WORK TASK
Of all the lines below, return only those starting with the line holding "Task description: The" and going on through the line holding "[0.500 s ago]", exactly as written.

━━━━━ ENTRIES PROVIDED ━━━━━

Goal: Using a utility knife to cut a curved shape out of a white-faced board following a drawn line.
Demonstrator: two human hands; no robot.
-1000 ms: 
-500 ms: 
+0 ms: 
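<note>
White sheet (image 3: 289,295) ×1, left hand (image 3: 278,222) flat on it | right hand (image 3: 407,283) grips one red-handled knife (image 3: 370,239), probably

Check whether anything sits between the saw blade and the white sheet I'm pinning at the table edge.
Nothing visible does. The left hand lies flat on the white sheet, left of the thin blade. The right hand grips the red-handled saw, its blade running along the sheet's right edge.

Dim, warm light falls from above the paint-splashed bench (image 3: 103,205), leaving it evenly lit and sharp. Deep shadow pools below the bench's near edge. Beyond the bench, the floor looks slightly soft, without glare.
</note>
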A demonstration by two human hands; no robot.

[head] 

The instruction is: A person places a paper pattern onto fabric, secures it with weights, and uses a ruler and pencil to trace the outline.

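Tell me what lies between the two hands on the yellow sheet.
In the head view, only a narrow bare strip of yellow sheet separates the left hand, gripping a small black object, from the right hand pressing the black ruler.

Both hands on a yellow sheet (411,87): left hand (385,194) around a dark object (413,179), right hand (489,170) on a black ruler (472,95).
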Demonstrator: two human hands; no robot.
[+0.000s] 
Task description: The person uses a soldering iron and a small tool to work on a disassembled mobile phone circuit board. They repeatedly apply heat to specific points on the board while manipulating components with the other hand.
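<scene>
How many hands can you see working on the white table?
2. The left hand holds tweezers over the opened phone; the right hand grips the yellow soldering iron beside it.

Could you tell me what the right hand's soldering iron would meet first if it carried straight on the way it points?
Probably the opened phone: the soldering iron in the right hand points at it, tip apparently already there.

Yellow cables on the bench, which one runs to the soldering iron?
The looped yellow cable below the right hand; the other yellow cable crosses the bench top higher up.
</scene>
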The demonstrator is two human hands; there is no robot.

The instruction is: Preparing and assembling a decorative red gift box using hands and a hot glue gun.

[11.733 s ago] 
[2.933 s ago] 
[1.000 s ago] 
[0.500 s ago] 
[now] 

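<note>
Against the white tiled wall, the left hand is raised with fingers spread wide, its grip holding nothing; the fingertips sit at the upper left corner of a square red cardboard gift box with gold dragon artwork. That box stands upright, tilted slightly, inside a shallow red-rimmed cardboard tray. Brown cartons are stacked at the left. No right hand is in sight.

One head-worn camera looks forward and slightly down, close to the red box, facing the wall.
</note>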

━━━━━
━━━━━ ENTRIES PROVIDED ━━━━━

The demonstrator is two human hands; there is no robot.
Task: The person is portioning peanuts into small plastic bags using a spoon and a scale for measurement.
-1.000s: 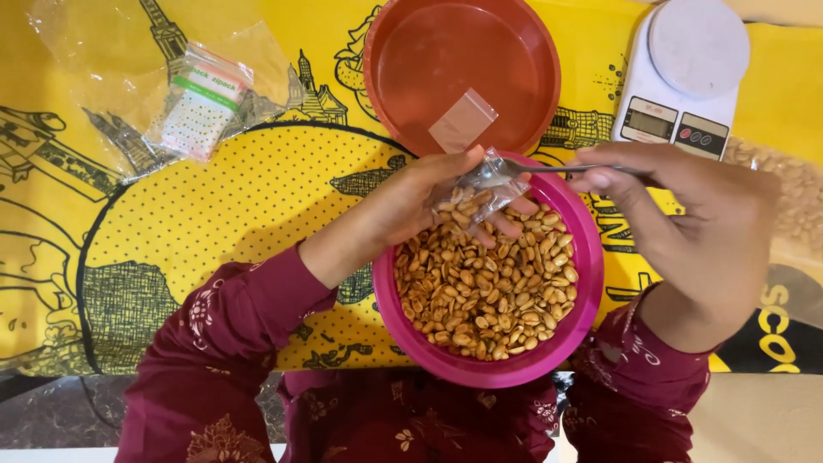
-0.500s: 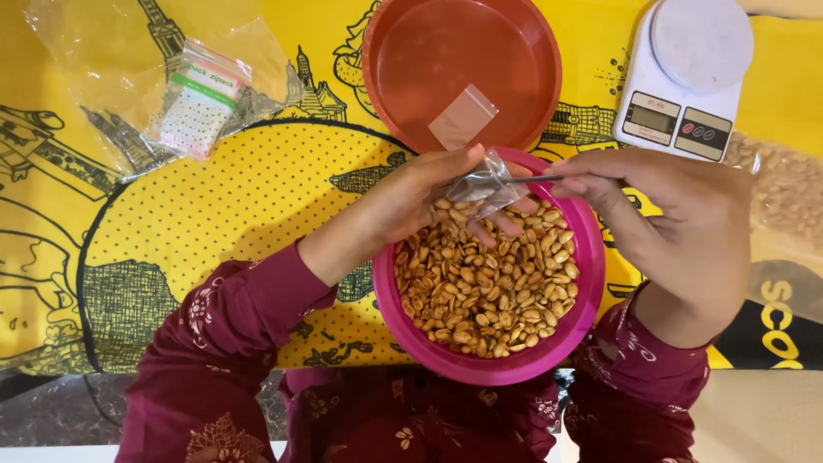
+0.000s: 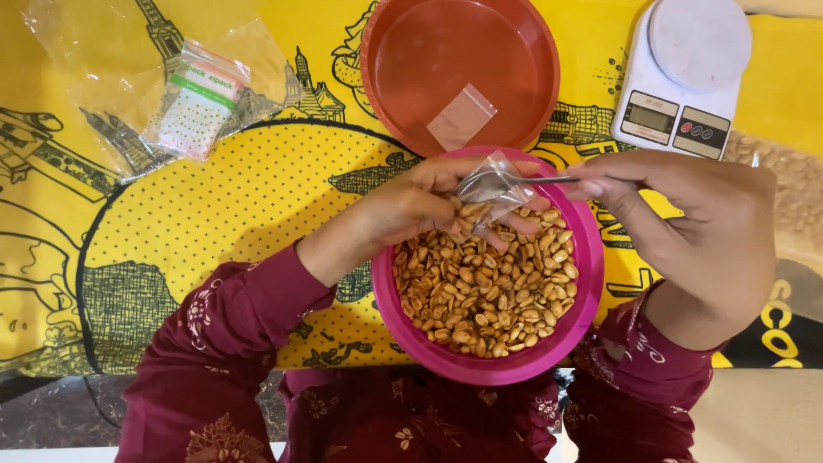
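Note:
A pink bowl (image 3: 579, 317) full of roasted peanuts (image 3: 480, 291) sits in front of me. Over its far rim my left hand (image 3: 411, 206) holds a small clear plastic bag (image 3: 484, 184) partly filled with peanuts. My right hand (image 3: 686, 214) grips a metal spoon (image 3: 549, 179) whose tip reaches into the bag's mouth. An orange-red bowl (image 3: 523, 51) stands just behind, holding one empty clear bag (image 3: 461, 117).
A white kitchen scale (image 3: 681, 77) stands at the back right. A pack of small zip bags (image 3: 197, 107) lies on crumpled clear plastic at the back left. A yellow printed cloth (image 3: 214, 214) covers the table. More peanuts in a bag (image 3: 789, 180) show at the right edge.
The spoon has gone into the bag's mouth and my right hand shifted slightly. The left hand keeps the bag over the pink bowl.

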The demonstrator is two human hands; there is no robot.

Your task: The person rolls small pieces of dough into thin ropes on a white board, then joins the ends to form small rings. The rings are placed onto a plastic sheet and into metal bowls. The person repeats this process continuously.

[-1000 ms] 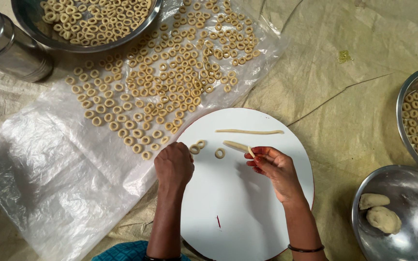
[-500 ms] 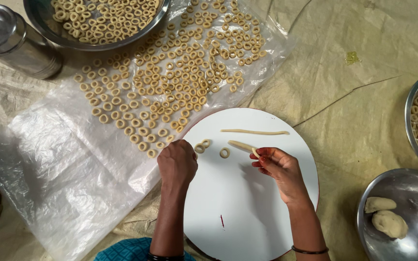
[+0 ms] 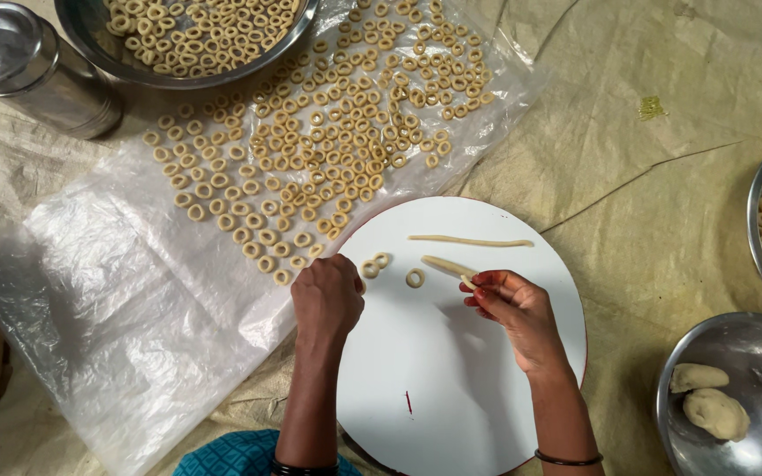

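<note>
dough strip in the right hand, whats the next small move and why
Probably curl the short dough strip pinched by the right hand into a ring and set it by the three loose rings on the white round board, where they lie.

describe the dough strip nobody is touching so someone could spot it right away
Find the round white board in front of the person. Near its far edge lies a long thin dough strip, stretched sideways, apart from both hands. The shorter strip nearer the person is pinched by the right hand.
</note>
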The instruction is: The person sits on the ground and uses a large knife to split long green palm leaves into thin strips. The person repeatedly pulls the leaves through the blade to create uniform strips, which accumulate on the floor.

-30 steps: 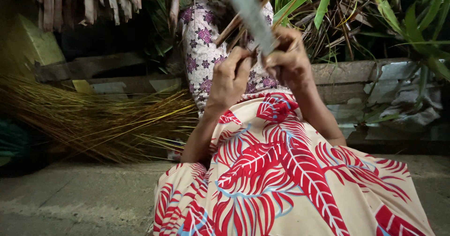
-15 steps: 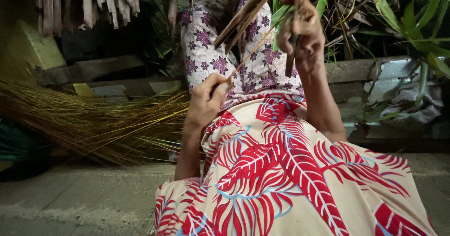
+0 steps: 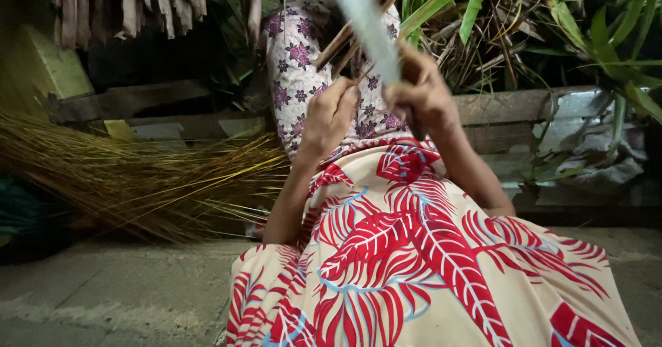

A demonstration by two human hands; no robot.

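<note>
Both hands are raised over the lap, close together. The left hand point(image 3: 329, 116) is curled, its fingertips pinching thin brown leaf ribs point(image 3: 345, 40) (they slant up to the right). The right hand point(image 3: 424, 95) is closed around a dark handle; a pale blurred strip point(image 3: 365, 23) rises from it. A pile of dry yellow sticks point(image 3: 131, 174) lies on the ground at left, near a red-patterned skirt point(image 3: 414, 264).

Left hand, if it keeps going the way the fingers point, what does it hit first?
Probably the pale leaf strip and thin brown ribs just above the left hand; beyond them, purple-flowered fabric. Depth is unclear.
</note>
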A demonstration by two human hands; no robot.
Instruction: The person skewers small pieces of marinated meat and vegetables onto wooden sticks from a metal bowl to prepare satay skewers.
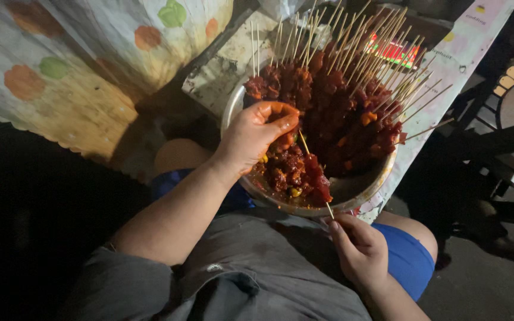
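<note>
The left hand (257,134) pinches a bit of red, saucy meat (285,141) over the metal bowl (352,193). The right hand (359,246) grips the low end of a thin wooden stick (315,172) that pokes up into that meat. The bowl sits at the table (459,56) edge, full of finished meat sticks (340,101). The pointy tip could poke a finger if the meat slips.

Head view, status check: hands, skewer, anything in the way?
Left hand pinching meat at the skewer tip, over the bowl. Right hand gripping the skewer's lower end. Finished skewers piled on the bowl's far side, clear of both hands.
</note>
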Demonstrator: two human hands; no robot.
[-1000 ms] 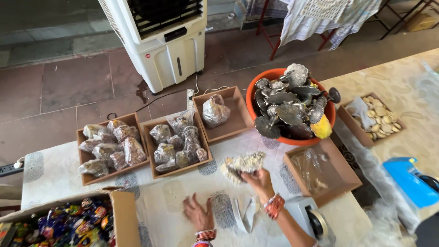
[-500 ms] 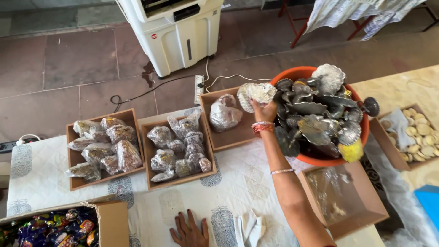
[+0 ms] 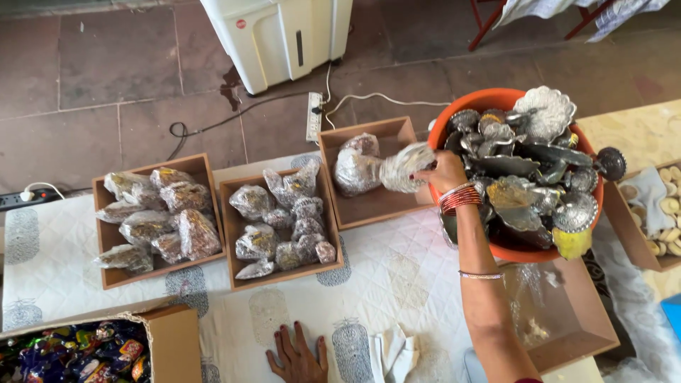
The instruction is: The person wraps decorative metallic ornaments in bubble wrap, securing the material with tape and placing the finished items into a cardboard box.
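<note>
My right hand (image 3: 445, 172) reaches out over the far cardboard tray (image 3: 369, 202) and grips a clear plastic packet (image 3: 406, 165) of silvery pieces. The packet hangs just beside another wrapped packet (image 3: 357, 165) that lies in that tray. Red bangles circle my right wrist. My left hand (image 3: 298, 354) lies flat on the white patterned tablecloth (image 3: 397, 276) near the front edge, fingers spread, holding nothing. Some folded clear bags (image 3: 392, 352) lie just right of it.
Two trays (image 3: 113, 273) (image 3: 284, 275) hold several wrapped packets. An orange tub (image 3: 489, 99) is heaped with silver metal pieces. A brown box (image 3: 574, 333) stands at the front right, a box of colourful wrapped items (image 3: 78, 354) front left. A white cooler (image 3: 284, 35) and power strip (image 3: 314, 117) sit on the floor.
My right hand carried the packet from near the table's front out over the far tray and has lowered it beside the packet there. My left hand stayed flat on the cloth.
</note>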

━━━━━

WRITTEN RESPONSE
Task description: The person uses a soldering iron and a small tool to work on a disassembled mobile phone circuit board. They repeatedly apply heat to specific points on the board while manipulating components with the other hand.
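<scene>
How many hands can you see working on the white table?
2. The left hand holds tweezers over the opened phone; the right hand grips the yellow soldering iron beside it.

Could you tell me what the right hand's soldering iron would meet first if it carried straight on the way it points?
Probably the opened phone: the soldering iron in the right hand points at it, tip apparently already there.

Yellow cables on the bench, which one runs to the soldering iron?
The looped yellow cable below the right hand; the other yellow cable crosses the bench top higher up.
</scene>
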The demonstrator is two human hands; there is no robot.

The instruction is: Preparing and assembling a decorative red gift box using hands and a hot glue gun.

[11.733 s ago] 
[2.933 s ago] 
[1.000 s ago] 
[0.500 s ago] 

What is written here forms the complete answer.